Hype Train: PlayStation 4
It’s all aboard the hype train as we run down the last few hours before the launch of what is undeniably our first proper next-generation video game console. The PlayStation 4 is going to be the first next-gen console out of the gate.
Chances are that you’re up to date on the latest PS4 news and are adequately hyped (or jaded, if you’re an Xbox fanboy) but just in case you aren’t, it’s time for the return of et geekera’s Hype Train.
First, let’s start with the specs.
- CPU: x86-64 AMD “Jaguar”, 8 cores
- GPU: 1.84 TFLOPS, AMD next-generation Radeon based graphics engine
- RAM: GDDR5 8GB
- Hard Drive: 500 GB Built-in (replaceable)
- Optical Drive: BD 6xCAV / DVD 8xCAV
- Input/Output: USB 3.0
- Connectivity: Ethernet, Bluetooth 2.1, 802.11 b/g/n wireless
- Audio/Visual Output: HDMI, Digital Output (optical)
On paper, the PlayStation 4 is the superior machine. No impartial hardware expert seems to deny this. There is some disagreement as to how much the PS4 out paces the Xbox One. I’ve seen estimates everywhere from around 10% to upwards of 50%. Whether the games for the PS4 actually look 10% to 50% better than the XB1 will probably depend on the developers and publishers.

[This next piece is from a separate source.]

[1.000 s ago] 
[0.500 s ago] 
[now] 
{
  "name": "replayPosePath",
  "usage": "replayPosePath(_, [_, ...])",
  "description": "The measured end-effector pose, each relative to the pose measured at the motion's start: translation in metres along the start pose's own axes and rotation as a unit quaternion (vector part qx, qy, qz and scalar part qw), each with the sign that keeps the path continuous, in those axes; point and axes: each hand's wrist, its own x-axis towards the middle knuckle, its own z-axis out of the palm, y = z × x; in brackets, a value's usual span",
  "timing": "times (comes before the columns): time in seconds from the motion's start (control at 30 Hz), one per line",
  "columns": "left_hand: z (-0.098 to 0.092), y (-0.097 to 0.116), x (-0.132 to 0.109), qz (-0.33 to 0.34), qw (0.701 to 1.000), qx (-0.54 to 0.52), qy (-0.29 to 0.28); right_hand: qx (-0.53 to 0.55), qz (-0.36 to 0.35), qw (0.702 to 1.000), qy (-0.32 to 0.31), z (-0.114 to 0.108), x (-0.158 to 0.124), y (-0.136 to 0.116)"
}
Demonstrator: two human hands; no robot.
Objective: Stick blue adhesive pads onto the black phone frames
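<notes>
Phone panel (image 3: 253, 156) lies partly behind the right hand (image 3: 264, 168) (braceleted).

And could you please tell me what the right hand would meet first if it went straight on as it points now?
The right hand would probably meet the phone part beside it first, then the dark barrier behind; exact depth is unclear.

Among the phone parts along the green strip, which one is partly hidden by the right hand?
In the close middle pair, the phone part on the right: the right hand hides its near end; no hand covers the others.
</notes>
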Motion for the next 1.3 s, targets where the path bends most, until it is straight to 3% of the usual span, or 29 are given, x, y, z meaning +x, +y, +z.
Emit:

This power advantage does seem to be giving the PS4 an early advantage in the visuals department. While the Xbox One has been catching flack for some of their big games being released at 720p, the PlayStation 4 hasn’t had any resolution controversies with most of its major releases coming in full 1080p. On the flip side, there are some issues with the framerate on those higher-resolution PS4 games being noted by the press but other folks are noting that the Xbox One’s games aren’t immune from framerate drop either.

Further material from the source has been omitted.